Task to carry out
Could you give back exactly the lines below from the one with "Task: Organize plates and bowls" through the one with "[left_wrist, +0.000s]", without a single picture?

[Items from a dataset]
⁂

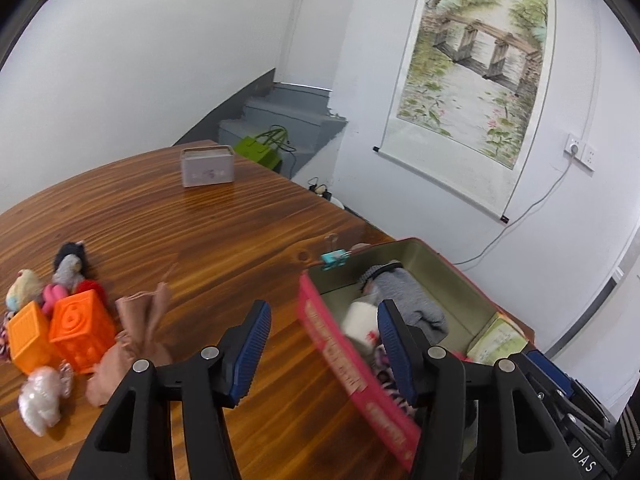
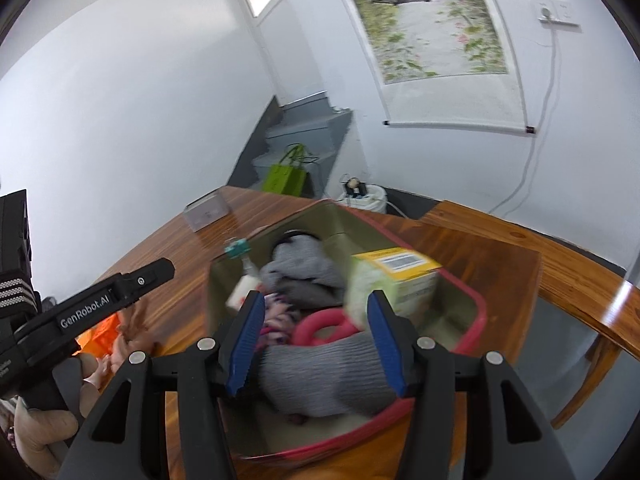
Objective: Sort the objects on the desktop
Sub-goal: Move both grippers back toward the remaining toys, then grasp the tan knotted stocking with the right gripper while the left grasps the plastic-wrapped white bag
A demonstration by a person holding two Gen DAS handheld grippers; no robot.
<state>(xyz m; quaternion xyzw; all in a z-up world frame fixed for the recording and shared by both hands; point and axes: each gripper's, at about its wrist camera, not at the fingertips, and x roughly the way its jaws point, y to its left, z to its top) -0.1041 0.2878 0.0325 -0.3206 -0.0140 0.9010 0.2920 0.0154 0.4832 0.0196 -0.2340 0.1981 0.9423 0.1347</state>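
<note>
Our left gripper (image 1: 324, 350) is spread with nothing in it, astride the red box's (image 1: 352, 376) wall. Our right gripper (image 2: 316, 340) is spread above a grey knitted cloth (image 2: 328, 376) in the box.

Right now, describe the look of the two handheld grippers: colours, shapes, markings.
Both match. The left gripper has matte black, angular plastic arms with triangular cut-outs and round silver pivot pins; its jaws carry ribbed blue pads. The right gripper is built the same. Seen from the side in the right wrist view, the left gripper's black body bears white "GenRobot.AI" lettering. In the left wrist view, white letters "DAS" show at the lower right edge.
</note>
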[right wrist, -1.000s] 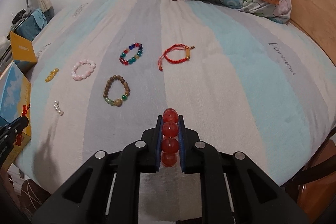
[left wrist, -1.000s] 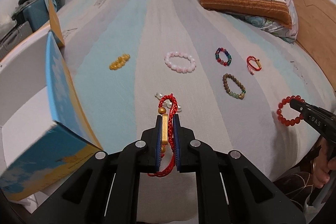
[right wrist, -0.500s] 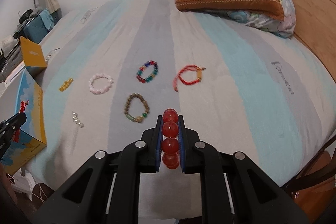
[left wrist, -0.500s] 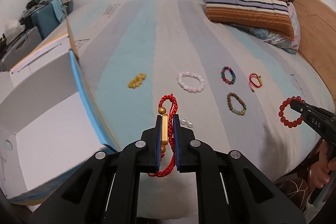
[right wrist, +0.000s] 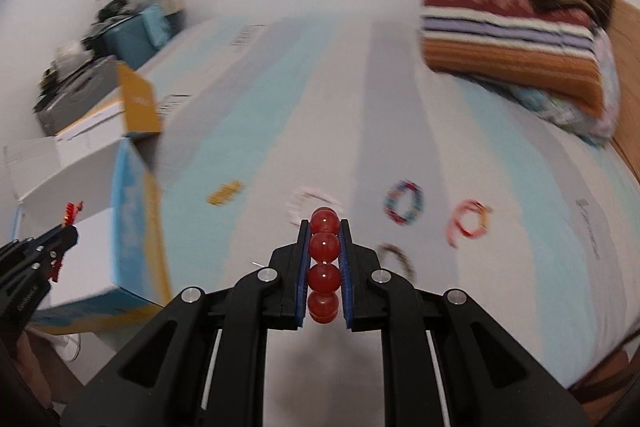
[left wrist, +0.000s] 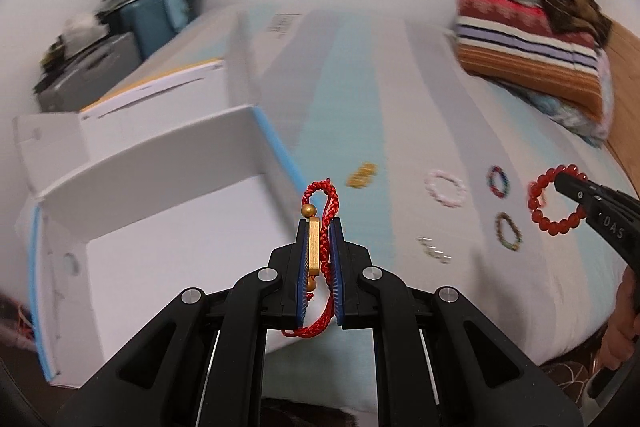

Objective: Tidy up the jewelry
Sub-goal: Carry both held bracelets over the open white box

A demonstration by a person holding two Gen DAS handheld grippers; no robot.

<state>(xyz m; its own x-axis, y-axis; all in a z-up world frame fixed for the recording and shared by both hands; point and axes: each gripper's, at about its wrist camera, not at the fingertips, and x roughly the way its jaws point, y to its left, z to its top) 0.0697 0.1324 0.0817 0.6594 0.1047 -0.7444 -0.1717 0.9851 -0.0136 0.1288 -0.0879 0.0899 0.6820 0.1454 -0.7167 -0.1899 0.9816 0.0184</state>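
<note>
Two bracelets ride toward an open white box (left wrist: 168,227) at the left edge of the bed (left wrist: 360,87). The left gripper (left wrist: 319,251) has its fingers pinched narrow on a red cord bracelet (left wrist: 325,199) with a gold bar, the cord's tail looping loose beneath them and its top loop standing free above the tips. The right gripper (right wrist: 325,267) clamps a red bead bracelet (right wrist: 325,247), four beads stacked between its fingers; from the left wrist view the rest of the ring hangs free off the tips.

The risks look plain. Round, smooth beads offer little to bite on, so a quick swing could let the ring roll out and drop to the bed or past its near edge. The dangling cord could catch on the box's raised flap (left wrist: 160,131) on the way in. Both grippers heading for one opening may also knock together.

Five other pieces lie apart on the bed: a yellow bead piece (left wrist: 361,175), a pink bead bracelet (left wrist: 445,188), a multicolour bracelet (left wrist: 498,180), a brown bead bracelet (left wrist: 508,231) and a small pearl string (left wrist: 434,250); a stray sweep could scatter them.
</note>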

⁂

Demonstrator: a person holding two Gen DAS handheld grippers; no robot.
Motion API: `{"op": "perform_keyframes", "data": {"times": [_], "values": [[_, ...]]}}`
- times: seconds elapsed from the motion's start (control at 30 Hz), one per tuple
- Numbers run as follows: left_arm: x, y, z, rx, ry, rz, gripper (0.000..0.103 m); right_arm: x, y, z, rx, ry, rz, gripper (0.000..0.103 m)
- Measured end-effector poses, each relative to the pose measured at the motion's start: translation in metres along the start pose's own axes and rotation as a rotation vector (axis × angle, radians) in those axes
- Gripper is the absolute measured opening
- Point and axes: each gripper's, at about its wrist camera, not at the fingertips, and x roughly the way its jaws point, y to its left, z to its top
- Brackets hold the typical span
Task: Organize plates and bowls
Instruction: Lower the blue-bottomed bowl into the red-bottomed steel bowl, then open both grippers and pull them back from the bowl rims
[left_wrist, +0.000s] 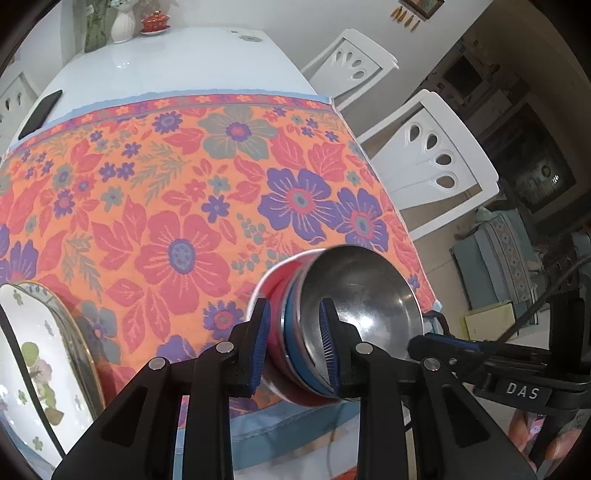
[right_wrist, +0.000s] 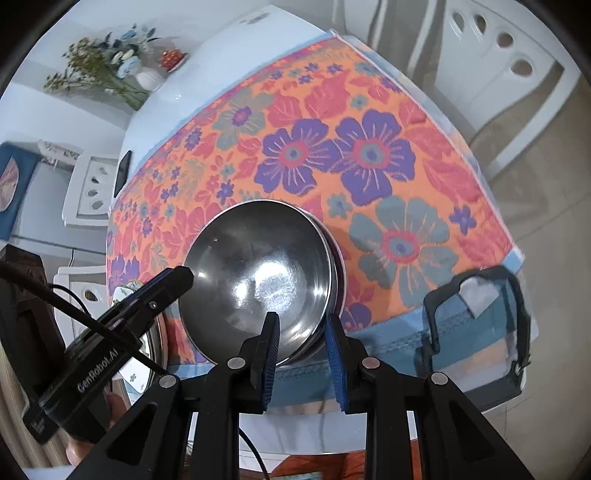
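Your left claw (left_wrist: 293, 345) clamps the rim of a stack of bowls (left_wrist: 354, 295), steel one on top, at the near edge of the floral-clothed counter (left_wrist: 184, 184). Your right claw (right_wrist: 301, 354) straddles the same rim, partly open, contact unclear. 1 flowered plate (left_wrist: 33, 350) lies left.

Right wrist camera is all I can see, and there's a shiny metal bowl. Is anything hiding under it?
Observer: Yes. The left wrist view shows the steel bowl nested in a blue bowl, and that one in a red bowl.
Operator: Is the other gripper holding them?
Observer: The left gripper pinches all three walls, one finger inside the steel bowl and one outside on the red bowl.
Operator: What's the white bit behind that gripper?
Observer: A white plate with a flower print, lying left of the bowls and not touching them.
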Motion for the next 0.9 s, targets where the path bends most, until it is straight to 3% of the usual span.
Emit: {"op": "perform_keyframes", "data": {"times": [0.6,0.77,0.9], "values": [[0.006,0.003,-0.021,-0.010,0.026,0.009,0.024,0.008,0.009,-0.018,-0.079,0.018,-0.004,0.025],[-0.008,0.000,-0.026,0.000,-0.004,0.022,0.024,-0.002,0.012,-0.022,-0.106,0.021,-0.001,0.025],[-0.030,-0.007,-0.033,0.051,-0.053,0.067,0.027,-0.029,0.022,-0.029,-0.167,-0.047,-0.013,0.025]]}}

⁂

Task answer
Task: Organize plates and bowls
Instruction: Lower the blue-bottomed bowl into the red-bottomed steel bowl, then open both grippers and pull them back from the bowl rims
[left_wrist, +0.000s] 

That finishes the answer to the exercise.